Protection installed to save birds from invisible torch in Meadowlands

The closed Kingsland Landfill sits on a hilly section of the Meadowlands with a direct line of sight to the Manhattan skyline.

"The Meadowlands is one of the most incredible places in the whole country," Bergen County Audubon Society President Don Torino said.

Torino knew of sightings of at least 280 species of birds in the Meadowlands, all seemingly enjoying what he called one of the great ecosystem reclamation success stories in the history of the world, while a nearby flare burned methane produced by bacteria consuming mountains of rotting underground trash.

"There's almost an invisible 20-foot flame that migratory birds and endangered birds and threatened birds like American Kestrels were flying through and getting torched," Torino said.

Torino and fellow birders first suspected this invisible torch might be roasting their feathered friends a few years ago. More recent pictures proved that theory and a plan to deter birds from this federally-required flame (methane is a dangerous greenhouse gas) soon took flight.

"This structure will appear to birds as a building," New Jersey Sports and Exposition Authority spokesman Brian Aberback said.

Aberback, whose employer owns this piece of land, gazed up at the 65-foot skeleton of a bird-blocker, Wednesday afternoon, fencing in the unintentional wild-avian-roaster visible only by its ghostly ripples of heat emanating skyward.

Construction began on the shield last month designed with input from the Authority's staff naturalists and environmental scientists, the Audubon Society, Fish and Game and New Jersey DEP after a nationwide search for a similar existing structure found no model worth imitating.

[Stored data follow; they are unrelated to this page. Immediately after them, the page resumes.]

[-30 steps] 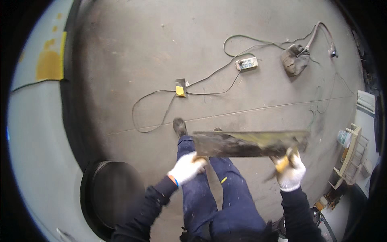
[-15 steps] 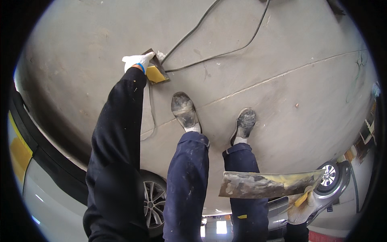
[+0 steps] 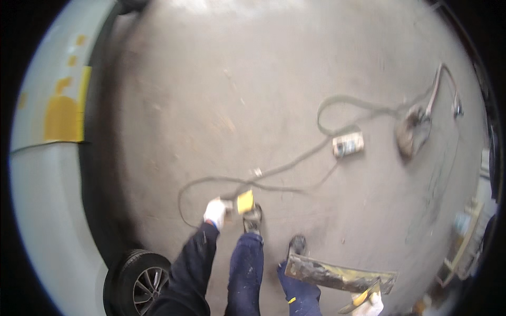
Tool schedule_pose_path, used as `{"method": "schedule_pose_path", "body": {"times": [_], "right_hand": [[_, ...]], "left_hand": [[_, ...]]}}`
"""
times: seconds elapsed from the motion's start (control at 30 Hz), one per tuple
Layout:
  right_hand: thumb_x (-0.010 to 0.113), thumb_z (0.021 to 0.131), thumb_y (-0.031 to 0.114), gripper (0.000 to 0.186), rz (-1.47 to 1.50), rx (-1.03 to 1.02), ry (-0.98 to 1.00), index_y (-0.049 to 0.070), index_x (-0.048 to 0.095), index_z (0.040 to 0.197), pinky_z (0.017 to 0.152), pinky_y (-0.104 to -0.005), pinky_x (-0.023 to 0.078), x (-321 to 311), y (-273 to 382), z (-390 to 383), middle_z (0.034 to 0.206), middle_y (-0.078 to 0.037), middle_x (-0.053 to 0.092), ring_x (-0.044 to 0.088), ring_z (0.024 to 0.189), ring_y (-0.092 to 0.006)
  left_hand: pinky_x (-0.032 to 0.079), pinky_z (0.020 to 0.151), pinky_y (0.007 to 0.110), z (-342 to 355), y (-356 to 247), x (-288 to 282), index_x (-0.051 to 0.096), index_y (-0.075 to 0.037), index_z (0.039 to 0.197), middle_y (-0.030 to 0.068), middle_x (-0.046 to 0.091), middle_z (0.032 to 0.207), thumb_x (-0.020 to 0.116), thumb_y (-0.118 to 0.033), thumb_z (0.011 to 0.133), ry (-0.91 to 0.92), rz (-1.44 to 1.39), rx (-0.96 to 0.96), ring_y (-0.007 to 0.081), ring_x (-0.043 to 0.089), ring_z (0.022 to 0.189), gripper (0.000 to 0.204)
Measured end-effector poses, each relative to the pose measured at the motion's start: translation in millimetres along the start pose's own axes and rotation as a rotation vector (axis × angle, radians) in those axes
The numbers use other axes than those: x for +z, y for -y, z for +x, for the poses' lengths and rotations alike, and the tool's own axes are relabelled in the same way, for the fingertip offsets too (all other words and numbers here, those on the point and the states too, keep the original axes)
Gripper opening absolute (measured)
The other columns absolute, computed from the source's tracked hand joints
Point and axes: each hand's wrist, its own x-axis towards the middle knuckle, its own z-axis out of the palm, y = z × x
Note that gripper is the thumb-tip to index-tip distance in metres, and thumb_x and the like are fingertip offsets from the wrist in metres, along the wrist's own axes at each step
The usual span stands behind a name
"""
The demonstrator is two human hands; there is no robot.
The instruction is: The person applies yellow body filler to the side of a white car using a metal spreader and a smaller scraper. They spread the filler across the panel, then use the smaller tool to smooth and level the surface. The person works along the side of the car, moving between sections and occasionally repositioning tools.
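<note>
My left hand (image 3: pixel 215 212), in a white glove, is closed round a flat, dark-edged piece with a yellow face (image 3: pixel 245 201), held out over my left shoe. At the lower right my gloved right hand (image 3: pixel 373 305) grips a long, stained strip-shaped board (image 3: pixel 337 274) smeared grey and yellow. A narrow tool with a yellow part (image 3: pixel 363 297) is in the same hand; its kind is partly hidden. To the left stands a pale car panel (image 3: pixel 58 200) with a yellow patch (image 3: pixel 62 118) and a yellow strip along its edge.
A car wheel (image 3: pixel 141 284) lies near my left arm. Across the grey floor runs a looped cable (image 3: pixel 295 160) past a small box (image 3: pixel 348 144). Farther right are a dark bundle (image 3: pixel 407 134) and a hose (image 3: pixel 441 73). Shelving-like items (image 3: pixel 464 237) line the right side.
My view has swung, bringing the car's yellow patch, the box and more cable into sight. My left hand with its flat piece now appears lower; my right hand still grips the board.
</note>
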Motion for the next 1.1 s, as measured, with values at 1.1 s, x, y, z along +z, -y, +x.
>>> {"method": "schedule_pose_path", "body": {"times": [1.1], "right_hand": [[0.051, 0.1, 0.023, 0.039, -0.621, 0.414, 1.497, 0.002, 0.059, 0.133, 0.103, -0.049, 0.053, -279, -221, -546, 0.124, -0.015, 0.068, 0.067, 0.113, -0.0315]], "left_hand": [[0.059, 0.073, 0.044, -1200, -630, 324, 0.066, 0.006, 0.116, 0.0209, 0.066, 0.116, 0.068, -0.009, 0.096, -1.876, -0.881, -0.643, 0.0295, 0.067, 0.092, 0.026]]}}
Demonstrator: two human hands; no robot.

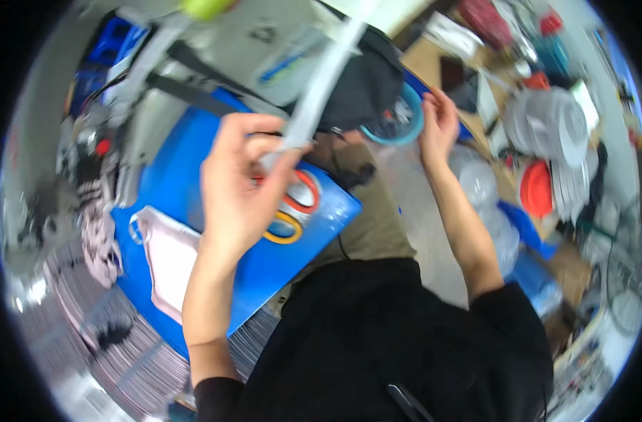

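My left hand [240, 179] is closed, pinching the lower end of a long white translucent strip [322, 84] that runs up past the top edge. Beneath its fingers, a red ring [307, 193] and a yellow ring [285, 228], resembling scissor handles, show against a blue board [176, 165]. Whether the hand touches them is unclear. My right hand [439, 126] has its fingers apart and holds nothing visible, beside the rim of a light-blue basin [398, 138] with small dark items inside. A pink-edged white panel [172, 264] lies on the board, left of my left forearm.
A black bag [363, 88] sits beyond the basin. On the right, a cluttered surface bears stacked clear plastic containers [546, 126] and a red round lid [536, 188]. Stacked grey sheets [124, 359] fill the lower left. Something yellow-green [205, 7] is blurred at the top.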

The New Jersey Sports and Exposition Authority paid the electric company $65,000 for its poles and labor to erect the frame of the barrier. Its total cost will rise after workers complete installation of the chain link fence connecting the circle of wooden poles.

"The bald eagle has come back," Torino said, "the peregrine falcon, the osprey. Those birds are almost commonplace in the Meadowlands."

Torino, Aberback and others hope, when finished this September, the custom screen now under construction allows those raptors to continue to thrive in the Meadowlands, safe from the ecosystem's eternal torch of burning methane.